* WORK TO BE COMPLETED:
The records below need copying. Match each line exactly.

* DATA EXTRACT:
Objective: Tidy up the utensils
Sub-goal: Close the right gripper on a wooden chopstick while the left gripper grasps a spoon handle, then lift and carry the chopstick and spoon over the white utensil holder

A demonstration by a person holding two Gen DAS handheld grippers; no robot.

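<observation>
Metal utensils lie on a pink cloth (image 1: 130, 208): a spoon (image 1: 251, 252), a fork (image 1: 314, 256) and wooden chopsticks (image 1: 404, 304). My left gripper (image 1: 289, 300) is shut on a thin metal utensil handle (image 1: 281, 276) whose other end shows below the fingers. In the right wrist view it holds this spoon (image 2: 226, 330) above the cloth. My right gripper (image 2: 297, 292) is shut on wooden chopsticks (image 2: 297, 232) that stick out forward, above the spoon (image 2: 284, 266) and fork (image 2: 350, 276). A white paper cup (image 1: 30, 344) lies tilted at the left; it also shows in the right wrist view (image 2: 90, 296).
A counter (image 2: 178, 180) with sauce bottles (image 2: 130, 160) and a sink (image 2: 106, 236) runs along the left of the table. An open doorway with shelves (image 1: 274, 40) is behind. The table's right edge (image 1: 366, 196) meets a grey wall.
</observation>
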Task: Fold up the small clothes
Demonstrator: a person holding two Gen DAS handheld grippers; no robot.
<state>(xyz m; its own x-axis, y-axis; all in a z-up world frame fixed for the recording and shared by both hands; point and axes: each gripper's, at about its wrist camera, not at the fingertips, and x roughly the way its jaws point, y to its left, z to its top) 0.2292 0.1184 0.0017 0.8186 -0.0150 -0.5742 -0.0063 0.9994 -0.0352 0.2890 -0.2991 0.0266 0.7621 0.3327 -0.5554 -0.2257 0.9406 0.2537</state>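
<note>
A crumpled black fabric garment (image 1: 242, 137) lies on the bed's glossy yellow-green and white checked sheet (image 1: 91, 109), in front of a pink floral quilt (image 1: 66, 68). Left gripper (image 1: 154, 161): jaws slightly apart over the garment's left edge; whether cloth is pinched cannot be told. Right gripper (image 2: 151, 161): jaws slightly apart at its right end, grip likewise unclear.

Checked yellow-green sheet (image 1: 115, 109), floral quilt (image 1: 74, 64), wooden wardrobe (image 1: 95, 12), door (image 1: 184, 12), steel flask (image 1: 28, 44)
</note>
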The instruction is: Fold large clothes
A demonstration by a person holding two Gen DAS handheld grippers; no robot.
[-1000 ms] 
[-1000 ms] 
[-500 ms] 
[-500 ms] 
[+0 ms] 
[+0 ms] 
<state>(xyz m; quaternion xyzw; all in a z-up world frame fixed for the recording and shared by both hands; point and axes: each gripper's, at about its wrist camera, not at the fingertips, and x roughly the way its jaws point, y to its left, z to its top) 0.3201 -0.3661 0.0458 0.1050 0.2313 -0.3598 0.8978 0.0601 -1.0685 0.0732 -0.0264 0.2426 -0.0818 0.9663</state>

* FINAL ANSWER:
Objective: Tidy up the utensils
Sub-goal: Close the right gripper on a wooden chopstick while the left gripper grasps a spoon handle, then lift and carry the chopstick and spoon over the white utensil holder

A demonstration by a person holding two Gen DAS handheld grippers; no robot.

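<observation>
Metal utensils lie on a pink cloth (image 1: 130, 208): a spoon (image 1: 251, 252), a fork (image 1: 314, 256) and wooden chopsticks (image 1: 404, 304). My left gripper (image 1: 289, 300) is shut on a thin metal utensil handle (image 1: 281, 276) whose other end shows below the fingers. In the right wrist view it holds this spoon (image 2: 226, 330) above the cloth. My right gripper (image 2: 297, 292) is shut on wooden chopsticks (image 2: 297, 232) that stick out forward, above the spoon (image 2: 284, 266) and fork (image 2: 350, 276). A white paper cup (image 1: 30, 344) lies tilted at the left; it also shows in the right wrist view (image 2: 90, 296).
A counter (image 2: 178, 180) with sauce bottles (image 2: 130, 160) and a sink (image 2: 106, 236) runs along the left of the table. An open doorway with shelves (image 1: 274, 40) is behind. The table's right edge (image 1: 366, 196) meets a grey wall.
</observation>
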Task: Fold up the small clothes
Demonstrator: a person holding two Gen DAS handheld grippers; no robot.
<state>(xyz m; its own x-axis, y-axis; all in a z-up world frame fixed for the recording and shared by both hands; point and axes: each gripper's, at about its wrist camera, not at the fingertips, and x roughly the way its jaws point, y to its left, z to its top) 0.2292 0.1184 0.0017 0.8186 -0.0150 -0.5742 -0.0063 0.9994 -0.0352 0.2890 -0.2991 0.0266 0.7621 0.3327 -0.5554 -0.2257 0.9406 0.2537</state>
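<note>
A crumpled black fabric garment (image 1: 242, 137) lies on the bed's glossy yellow-green and white checked sheet (image 1: 91, 109), in front of a pink floral quilt (image 1: 66, 68). Left gripper (image 1: 154, 161): jaws slightly apart over the garment's left edge; whether cloth is pinched cannot be told. Right gripper (image 2: 151, 161): jaws slightly apart at its right end, grip likewise unclear.

Checked yellow-green sheet (image 1: 115, 109), floral quilt (image 1: 74, 64), wooden wardrobe (image 1: 95, 12), door (image 1: 184, 12), steel flask (image 1: 28, 44)
</note>
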The instruction is: Fold large clothes
A demonstration by a person holding two Gen DAS handheld grippers; no robot.
[-1000 ms] 
[-1000 ms] 
[-500 ms] 
[-500 ms] 
[+0 ms] 
[+0 ms] 
<state>(xyz m; quaternion xyzw; all in a z-up world frame fixed for the recording and shared by both hands; point and axes: each gripper's, at about its wrist camera, not at the fingertips, and x roughly the way its jaws point, y to its left, z to its top) 0.3201 -0.3661 0.0458 0.1050 0.2313 -0.3598 0.8978 0.0601 -1.0685 0.0732 -0.0264 0.2426 -0.0818 0.9663</state>

The exercise requires no more work.